** WHAT THE TASK REQUIRES **
Return the lines of the data below exactly. Start at the first and end with the line containing "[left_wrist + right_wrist".
(DATA Opens)
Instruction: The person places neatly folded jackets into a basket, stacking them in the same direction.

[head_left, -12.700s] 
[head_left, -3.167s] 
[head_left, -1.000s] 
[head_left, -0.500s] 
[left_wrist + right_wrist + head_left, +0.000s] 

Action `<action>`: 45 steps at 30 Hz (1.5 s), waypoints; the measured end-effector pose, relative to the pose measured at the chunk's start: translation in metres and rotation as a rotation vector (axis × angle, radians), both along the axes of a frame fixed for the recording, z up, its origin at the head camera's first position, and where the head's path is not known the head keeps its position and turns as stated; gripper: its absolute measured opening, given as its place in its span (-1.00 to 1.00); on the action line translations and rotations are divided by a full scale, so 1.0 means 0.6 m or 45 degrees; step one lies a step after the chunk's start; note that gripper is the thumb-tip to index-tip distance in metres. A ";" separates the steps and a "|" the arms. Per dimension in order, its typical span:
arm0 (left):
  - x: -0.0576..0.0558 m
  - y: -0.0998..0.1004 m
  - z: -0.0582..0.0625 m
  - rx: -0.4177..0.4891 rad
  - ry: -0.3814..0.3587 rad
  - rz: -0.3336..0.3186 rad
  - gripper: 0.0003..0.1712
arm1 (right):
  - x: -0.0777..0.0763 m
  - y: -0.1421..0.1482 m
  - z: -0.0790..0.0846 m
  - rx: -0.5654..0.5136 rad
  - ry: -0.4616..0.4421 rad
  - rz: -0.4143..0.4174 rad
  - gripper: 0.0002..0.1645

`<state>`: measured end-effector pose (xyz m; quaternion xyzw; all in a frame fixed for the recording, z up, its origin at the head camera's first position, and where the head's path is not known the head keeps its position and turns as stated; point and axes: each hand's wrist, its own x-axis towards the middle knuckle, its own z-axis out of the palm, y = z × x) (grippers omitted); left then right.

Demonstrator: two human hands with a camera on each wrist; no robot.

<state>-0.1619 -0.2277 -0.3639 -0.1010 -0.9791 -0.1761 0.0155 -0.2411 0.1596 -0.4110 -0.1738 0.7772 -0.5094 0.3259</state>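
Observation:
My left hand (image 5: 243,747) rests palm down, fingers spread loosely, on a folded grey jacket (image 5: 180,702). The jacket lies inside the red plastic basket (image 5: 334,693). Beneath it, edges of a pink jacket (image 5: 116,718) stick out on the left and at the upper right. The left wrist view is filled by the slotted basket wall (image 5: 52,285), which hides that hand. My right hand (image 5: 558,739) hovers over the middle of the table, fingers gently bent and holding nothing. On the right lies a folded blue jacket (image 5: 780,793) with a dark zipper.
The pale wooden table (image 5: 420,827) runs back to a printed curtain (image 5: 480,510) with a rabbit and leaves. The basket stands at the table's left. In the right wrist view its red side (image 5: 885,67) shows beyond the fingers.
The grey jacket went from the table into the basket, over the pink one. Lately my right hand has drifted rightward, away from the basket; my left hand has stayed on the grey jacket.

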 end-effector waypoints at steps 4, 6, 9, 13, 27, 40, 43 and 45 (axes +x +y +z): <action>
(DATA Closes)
** RESPONSE TO THE EXERCISE **
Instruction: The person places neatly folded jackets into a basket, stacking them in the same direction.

[head_left, -12.700s] 
[head_left, -3.167s] 
[head_left, -1.000s] 
[head_left, -0.500s] 
[left_wrist + right_wrist + head_left, +0.000s] 

The reply to this exercise is complete.